Spécificités des arguments logiques
Un argument déductif est logiquement valide si sa conclusion découle nécessairement de ses prémisses. Il est logiquement invalide si ce n’est pas le cas. Il existe de nombreuses formes d’argument déductif différents, et chaque forme possède ses propres règles de validité. C’est pourquoi la logique est une science (et un art), elle demande de connaître les différentes formes de raisonnement et les différentes règles de validité.

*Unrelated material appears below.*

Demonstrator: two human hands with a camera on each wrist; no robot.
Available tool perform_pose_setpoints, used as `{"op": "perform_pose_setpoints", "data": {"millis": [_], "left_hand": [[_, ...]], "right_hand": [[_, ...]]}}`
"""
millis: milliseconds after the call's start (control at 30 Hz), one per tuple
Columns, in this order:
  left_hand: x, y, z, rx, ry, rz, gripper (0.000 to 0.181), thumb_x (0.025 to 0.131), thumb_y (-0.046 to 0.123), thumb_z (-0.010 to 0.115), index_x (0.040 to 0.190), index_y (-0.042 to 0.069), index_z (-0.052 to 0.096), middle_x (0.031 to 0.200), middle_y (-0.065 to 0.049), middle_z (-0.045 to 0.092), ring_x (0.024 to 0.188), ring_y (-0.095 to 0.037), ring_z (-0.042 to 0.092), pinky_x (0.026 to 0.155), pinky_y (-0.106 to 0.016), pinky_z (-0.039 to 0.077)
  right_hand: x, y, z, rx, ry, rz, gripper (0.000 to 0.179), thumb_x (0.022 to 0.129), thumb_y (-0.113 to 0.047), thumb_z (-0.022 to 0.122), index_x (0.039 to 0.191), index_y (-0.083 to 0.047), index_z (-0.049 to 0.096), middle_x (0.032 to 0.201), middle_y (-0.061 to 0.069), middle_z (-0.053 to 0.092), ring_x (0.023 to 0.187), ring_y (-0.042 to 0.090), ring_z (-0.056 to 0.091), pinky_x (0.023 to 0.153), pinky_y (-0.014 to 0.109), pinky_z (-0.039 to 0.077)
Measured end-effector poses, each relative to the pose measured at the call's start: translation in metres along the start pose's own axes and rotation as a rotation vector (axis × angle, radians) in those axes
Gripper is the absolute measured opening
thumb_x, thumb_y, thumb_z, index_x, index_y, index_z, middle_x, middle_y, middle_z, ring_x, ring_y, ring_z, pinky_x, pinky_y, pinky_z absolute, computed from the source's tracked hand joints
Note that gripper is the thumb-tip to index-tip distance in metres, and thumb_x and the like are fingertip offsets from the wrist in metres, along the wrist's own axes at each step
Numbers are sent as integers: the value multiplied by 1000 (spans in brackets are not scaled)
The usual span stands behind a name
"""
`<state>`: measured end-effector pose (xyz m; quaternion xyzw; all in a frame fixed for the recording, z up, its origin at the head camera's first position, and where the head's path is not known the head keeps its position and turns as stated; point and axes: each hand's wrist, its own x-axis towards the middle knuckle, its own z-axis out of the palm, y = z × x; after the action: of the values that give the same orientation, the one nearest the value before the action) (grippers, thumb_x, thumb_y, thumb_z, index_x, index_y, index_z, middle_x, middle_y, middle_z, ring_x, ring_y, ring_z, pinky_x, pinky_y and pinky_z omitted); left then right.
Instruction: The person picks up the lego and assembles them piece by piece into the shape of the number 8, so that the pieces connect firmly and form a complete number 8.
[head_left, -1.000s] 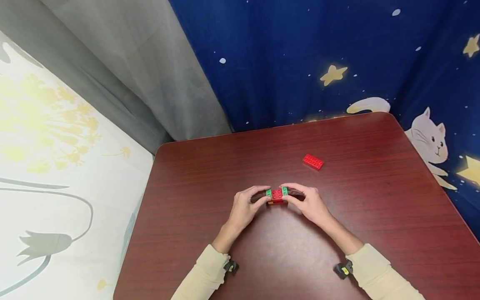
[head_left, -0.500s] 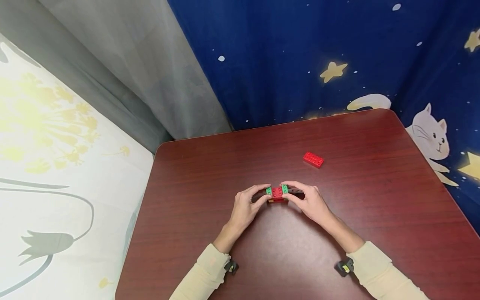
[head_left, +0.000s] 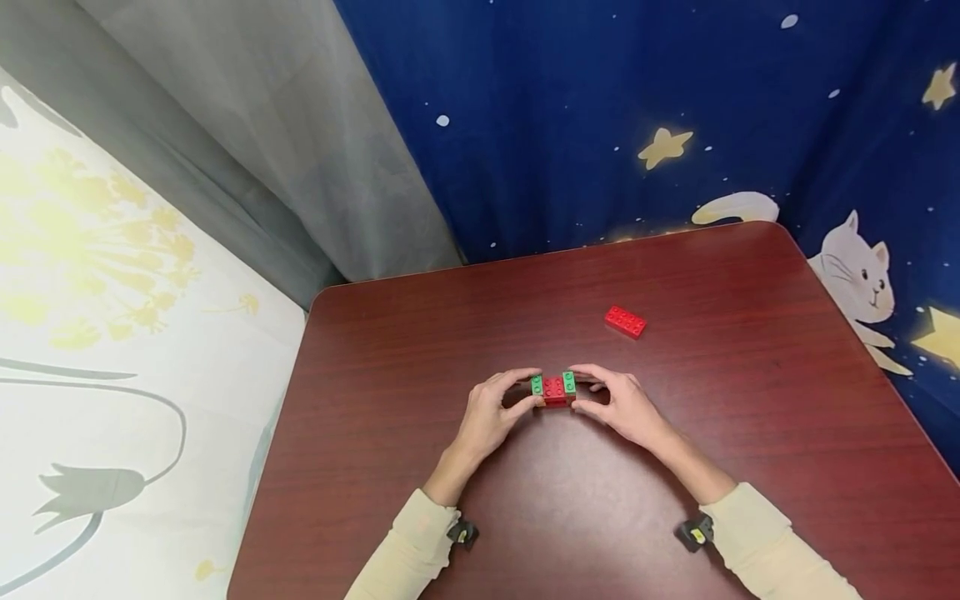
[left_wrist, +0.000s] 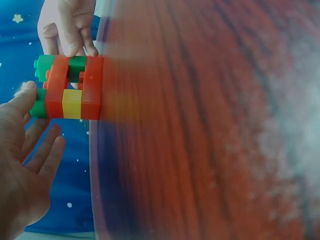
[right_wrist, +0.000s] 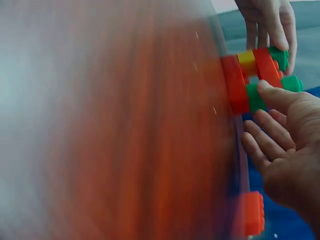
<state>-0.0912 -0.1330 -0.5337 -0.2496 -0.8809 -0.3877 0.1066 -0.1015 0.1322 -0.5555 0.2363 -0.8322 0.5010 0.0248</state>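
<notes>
Both hands hold a small stack of toy building bricks (head_left: 554, 388) at the table's middle. It has a long red brick (left_wrist: 92, 95) at the bottom, then a yellow brick (left_wrist: 72, 104) and a green brick (right_wrist: 256, 102) with a gap between. A second red brick (left_wrist: 56, 86) lies across these, with a green brick at each end on top. My left hand (head_left: 487, 412) pinches the left end, its thumb at the top green brick (left_wrist: 38, 104). My right hand (head_left: 626, 408) grips the right end, its thumb (right_wrist: 280, 97) at the lower green brick.
A loose red brick (head_left: 626, 322), studs up, lies on the dark red wooden table (head_left: 390, 350) beyond the right hand. A blue starry curtain (head_left: 562, 125) and a grey one (head_left: 285, 125) hang behind the table's far edge.
The right thumb and index finger have spread slightly and shifted from the top green brick to lower on the stack's right end. The left hand and stack stay nearly in place.
</notes>
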Motion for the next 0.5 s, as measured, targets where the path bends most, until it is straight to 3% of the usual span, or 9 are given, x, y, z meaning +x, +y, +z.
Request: {"op": "perform_pose_setpoints", "data": {"millis": [133, 267, 400, 500], "left_hand": [[-1, -1, 2, -13, -24, -12, 49, 90, 26, 88, 135, 16, 72, 123, 2, 76, 110, -18, 74, 92, -40, 60], [-1, -2, 4, -38, -35, -26, 50, 90, 25, 88, 135, 11, 71, 122, -2, 77, 108, -18, 75, 91, -42, 61], [-1, -2, 6, -63, -44, -49, 48, 90, 22, 88, 133, 10, 71, 119, -4, 78, 106, -19, 76, 89, -42, 62], [-2, -3, 7, -69, -56, -74, 45, 91, 22, 87, 132, 13, 71, 118, -5, 78, 106, -18, 76, 89, -40, 62]], "right_hand": [[3, 4, -14, 44, -11, -38, 63, 81, 4, 90, 139, 3, 65, 131, 16, 73, 107, 36, 73, 90, 47, 60], [7, 10, -32, 46, 94, -54, 62, 80, 9, 89, 138, 3, 66, 129, 17, 73, 109, 38, 73, 93, 45, 59], [12, 19, -49, -30, 245, 24, 63, 83, 2, 90, 141, -3, 66, 131, 18, 72, 110, 41, 72, 96, 50, 56], [16, 29, -59, -99, 314, 118, 67, 85, -5, 91, 145, -4, 63, 133, 24, 69, 112, 45, 69, 97, 57, 52]]}}
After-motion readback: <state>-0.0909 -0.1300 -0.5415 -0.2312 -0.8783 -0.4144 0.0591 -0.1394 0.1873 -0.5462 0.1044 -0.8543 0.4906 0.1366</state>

Toutes les règles de chaque forme d’argument déductif sont naturels à cette forme d’argument (elles n’ont pas été inventées par les êtres humains mais découvertes). Elles font donc partie de la nature de notre esprit humain. Elles ont été découvertes par cette capacité que l’esprit humain possède de réfléchir à son propre fonctionnement. La logique ne fait rien de plus que de rendre explicite les règles que les personnes humaines connaissent de manière innée grâce à leur sens commun.
Les arguments sont composés de propositions (les prémisses et la conclusion). Les propositions sont composés de termes (sujet et prédicat). Les termes sont soit clairs soit confus. Les propositions (que ce soient les prémisses ou la conclusion) sont soit vraies soit fausses. Les arguments sont soit logiquement valides soit logiquement invalides. Seuls les termes peuvent être clairs et confus, seules les propositions peuvent être vraies ou fausses, seuls les arguments peuvent être logiquement valides ou invalides.

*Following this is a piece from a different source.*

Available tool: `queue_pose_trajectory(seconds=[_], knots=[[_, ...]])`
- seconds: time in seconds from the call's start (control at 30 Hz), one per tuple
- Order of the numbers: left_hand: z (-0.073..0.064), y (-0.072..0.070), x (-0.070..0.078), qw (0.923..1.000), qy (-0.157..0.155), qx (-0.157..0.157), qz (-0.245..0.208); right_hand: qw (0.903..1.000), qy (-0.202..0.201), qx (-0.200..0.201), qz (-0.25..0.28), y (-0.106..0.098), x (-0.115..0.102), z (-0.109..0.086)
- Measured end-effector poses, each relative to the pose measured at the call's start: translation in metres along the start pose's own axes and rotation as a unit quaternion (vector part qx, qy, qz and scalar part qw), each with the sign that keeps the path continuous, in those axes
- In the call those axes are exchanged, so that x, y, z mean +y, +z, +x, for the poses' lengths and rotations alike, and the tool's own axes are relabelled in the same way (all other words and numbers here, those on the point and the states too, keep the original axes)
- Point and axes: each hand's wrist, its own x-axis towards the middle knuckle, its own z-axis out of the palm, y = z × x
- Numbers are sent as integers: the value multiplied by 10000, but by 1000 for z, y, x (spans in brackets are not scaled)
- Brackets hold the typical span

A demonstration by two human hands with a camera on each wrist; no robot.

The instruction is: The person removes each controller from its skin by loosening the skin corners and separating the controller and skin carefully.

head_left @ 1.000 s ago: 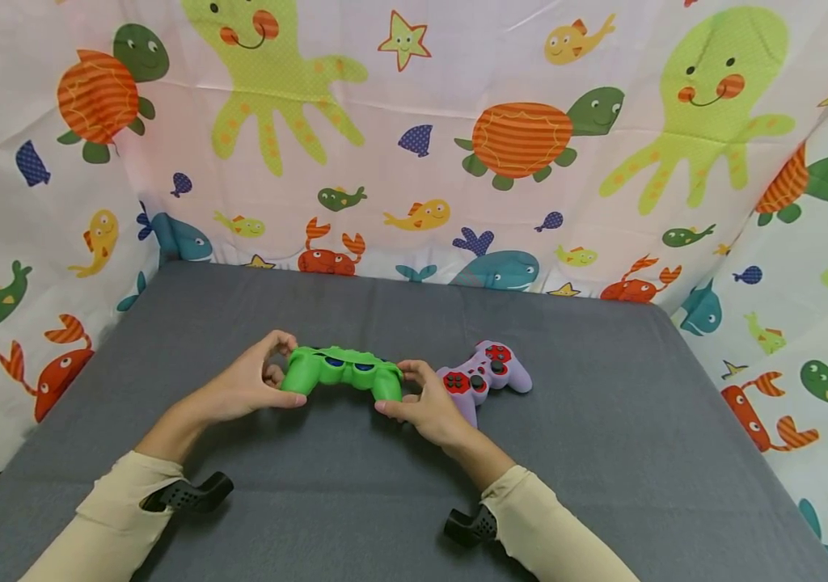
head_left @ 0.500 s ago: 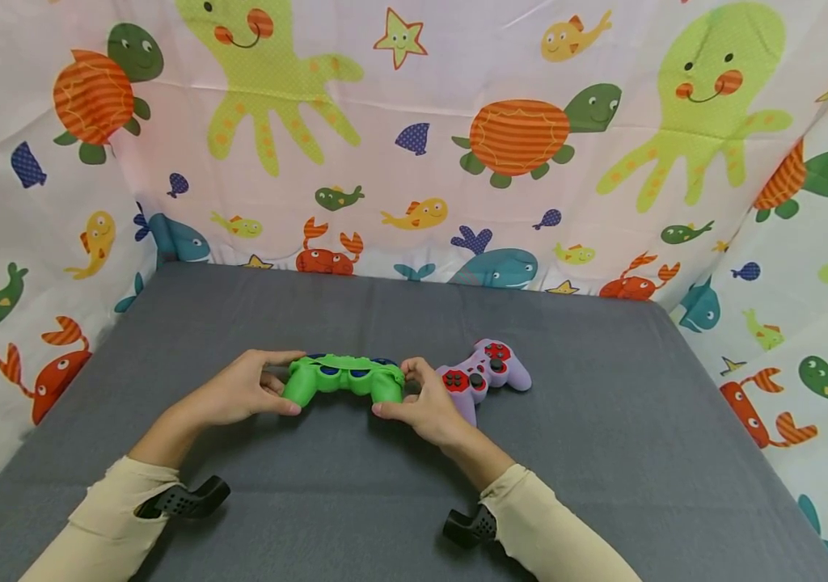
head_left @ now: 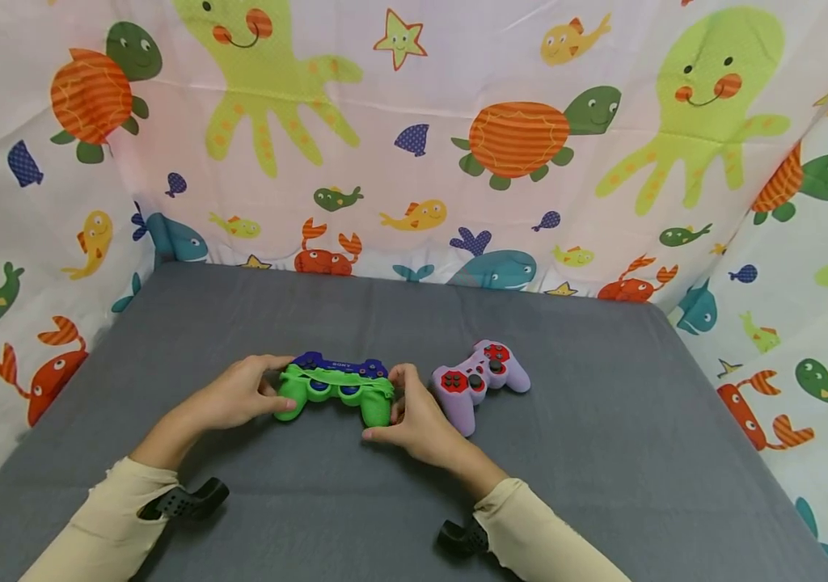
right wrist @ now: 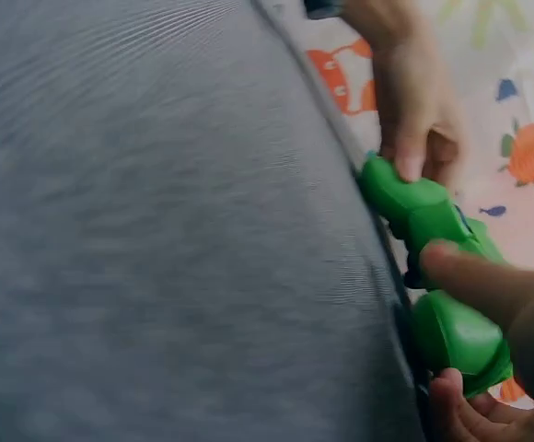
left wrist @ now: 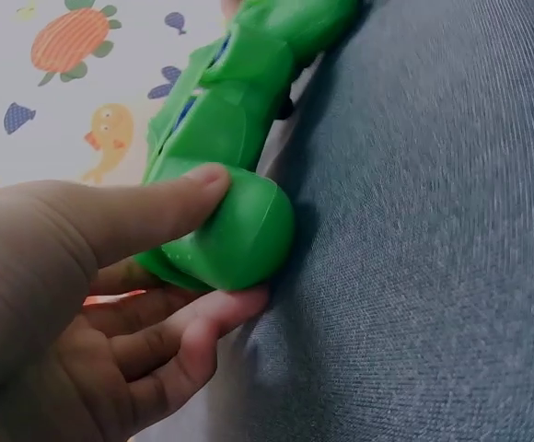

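Note:
A blue game controller (head_left: pixel 341 365) with SONY lettering wears a green rubbery cover (head_left: pixel 341 378), which lies rucked along its middle and leaves the far blue edge bare. My left hand (head_left: pixel 242 394) holds its left grip; in the left wrist view the thumb presses on the green grip (left wrist: pixel 249 230) with fingers below. Around the right grip are the thumb and fingers of my right hand (head_left: pixel 421 420). Seen from the right wrist, the green cover (right wrist: pixel 460 331) sits between thumb and fingertips. Just right of this hand lies a lilac controller (head_left: pixel 483 376) with red button areas.
A grey cloth-covered table (head_left: pixel 603 453) spreads under both hands. Behind and at the sides hangs a white curtain (head_left: pixel 385 97) printed with sea animals. Black wrist cameras (head_left: pixel 188 499) stick out from the cuffs.
The held controller has tilted, so its blue far edge and lettering now show. My right hand has shifted left and slightly nearer, revealing more of the lilac controller.

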Motion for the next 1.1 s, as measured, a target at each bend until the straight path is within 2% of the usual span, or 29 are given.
queue_pose_trajectory(seconds=[0.13, 0.23, 0.43, 0.77, 0.87, 0.93, 1.03, 1.1], knots=[[0, 0, 0, 9999, -12, -31, 153, 9974, -118, 59, -704, 3, -3, -2], [0, -1, -1, 9999, -40, -99, 100, 9955, -282, 73, -906, 1, -5, -2], [0, -1, -3, 9998, -33, -202, 2, 9965, -444, 59, -711, -5, -8, -2], [1, -1, 0, 9997, 106, -210, -108, 9991, -269, 34, -321, -10, -8, 0], [5, -3, 4, 9996, 208, -43, -175, 9997, -198, 131, -31, -16, -9, 2], [6, -4, 8, 9990, 351, 146, -253, 9990, -113, 201, 391, -19, -9, 4], [5, -3, 11, 9976, 424, 352, -411, 9931, 63, 110, 1167, -22, -8, 5], [2, -1, 11, 9975, 373, 388, -464, 9883, 225, -51, 1507, -21, -7, 4]])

Ainsi les trois questions que vous devriez vous poser quand vous écrivez ou quand vous parlez, ou encore quand vous lisez ou que vous écoutez des propos sont :
- Est-ce que les termes sont clairs et non-ambigus, non confus ?
- Est-ce que les prémisses sont toutes vraies ?
- Est-ce que le raisonnement (l’argument) est logiquement valide ?
Si la réponse à ces 3 questions est positive, alors la conclusion du raisonnement (de l’argument) est nécessairement vraie.
Ainsi si vous voulez être en désaccord avec telle ou telle conclusion, vous devez montrer qu’il y a soit un terme confus, soit une prémisse fausse, soit une erreur logique (on parle aussi d’erreur fallacieuse, de sophisme ou de paralogisme) dans le raisonnement ou l’argumentation de telle manière que la conclusion ne découle pas nécessairement des prémisses. Si vous ne pouvez pas faire ces trois choses, alors l’honnêteté vous demande d’admettre que la conclusion a été prouvée comme vraie.
Évidemment ceci ne s’applique qu’aux arguments déductifs car les arguments inductifs ne prétendent généralement pas atteindre la certitude. Les arguments inductifs conduisent le plus souvent, au mieux, au probable, et au pire, au possible. Dans de rares exceptions, pour les ensembles finis et humainement dénombrables, l’induction peut conduire à la certitude. Cela n’est possible que si nous avons pu vérifier tous les cas disponibles et si la conclusion ne généralise que sur les cas vérifiés.
Les arguments inductifs qui prétendent atteindre l’universel alors qu’ils portent sur un ensemble de cas impossibles à vérifier dans leur totalité font partie des sophismes, ce sont des généralisations abusives.